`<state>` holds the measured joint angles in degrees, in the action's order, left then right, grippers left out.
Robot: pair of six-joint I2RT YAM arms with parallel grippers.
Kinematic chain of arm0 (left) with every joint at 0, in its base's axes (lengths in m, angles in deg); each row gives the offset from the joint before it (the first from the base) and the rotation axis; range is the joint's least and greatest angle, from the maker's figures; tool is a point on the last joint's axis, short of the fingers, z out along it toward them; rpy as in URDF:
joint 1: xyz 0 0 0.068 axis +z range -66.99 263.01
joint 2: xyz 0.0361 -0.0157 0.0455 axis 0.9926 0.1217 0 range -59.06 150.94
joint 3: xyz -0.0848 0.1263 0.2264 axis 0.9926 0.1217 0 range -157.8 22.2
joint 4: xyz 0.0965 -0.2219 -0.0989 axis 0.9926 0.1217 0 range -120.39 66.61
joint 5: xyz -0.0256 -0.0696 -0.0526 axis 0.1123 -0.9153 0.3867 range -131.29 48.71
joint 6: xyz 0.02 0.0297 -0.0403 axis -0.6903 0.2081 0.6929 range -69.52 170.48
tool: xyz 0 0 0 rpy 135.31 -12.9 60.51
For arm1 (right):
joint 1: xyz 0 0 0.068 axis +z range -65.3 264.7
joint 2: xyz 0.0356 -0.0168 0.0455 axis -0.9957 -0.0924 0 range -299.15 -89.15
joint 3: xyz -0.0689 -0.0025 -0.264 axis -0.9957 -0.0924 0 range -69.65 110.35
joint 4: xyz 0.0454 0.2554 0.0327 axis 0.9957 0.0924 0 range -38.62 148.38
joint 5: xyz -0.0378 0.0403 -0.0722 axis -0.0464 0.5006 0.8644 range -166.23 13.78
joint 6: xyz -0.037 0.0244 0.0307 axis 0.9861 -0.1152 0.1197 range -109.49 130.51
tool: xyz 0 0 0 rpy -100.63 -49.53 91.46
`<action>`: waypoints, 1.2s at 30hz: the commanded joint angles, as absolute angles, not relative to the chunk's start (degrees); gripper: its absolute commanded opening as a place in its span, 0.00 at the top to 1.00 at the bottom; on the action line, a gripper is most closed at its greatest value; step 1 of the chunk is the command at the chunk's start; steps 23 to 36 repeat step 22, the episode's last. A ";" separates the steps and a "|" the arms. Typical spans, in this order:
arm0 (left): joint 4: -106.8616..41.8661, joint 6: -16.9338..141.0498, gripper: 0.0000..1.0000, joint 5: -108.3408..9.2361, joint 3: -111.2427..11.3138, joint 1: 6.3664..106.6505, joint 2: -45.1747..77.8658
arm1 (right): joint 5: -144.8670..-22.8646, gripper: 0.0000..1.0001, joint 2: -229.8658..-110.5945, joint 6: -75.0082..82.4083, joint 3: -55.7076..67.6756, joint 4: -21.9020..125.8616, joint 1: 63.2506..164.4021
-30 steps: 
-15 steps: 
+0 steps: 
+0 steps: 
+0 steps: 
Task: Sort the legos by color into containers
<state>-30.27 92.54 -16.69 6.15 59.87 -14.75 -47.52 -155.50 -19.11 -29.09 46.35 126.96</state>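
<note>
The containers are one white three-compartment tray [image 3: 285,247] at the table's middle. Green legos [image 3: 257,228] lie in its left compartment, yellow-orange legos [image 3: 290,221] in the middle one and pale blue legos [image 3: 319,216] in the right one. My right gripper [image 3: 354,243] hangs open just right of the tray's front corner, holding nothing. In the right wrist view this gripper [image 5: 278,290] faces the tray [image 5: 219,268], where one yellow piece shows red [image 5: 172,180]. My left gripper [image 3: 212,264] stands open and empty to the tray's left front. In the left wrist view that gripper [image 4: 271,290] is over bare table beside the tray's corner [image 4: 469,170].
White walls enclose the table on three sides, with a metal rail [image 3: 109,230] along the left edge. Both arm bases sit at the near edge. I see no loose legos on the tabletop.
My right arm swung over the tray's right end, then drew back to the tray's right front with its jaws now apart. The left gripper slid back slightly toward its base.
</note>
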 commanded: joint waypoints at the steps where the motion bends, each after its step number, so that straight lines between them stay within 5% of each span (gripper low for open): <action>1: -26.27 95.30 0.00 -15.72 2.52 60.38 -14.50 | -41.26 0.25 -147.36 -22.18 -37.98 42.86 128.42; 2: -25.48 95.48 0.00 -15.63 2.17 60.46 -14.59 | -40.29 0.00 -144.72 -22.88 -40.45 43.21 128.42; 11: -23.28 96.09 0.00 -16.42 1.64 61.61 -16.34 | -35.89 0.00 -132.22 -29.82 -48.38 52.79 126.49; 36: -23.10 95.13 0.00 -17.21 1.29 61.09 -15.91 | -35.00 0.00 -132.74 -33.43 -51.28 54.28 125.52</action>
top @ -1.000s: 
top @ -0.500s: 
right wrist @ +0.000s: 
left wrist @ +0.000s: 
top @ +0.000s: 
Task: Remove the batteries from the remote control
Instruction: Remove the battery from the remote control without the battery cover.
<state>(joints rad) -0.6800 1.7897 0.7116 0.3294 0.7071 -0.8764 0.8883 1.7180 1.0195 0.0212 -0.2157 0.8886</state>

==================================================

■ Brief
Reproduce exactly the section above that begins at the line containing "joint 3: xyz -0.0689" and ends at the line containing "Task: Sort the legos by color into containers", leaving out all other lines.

■ Answer section
joint 3: xyz -0.0689 -0.0025 -0.264 axis -0.9957 -0.0924 0 range -69.65 110.35
joint 4: xyz 0.0454 0.2554 0.0327 axis 0.9957 0.0924 0 range -38.62 148.38
joint 5: xyz -0.0378 0.0403 -0.0722 axis -0.0464 0.5006 0.8644 range -166.23 13.78
joint 6: xyz -0.037 0.0244 0.0307 axis 0.9861 -0.1152 0.1197 range -109.49 130.51
tool: xyz 0 0 0 rpy -100.63 -49.53 91.46
`<action>`: waypoints, 1.2s at 30hz: the commanded joint angles, as absolute angles, not relative to the chunk's start (degrees); gripper: its absolute commanded opening as a place in its span, 0.00 at the top to 1.00 at the bottom; on the action line, a gripper is most closed at its greatest value; step 1 of the chunk is the command at the chunk's start; steps 23 to 36 repeat step 22, the episode's last. A ";" separates the steps and a "|" the arms. Typical spans, in this order:
arm0 (left): joint 4: -106.8616..41.8661, joint 6: -16.9338..141.0498, gripper: 0.0000..1.0000, joint 5: -108.3408..9.2361, joint 3: -111.2427..11.3138, joint 1: 6.3664..106.6505, joint 2: -45.1747..77.8658
arm1 (right): joint 5: -144.8670..-22.8646, gripper: 0.0000..1.0001, joint 2: -229.8658..-110.5945, joint 6: -75.0082..82.4083, joint 3: -55.7076..67.6756, joint 4: -21.9020..125.8616, joint 1: 63.2506..164.4021
-30 steps: 
-15 steps: 
+0 steps: 
+0 steps: 
+0 steps: 
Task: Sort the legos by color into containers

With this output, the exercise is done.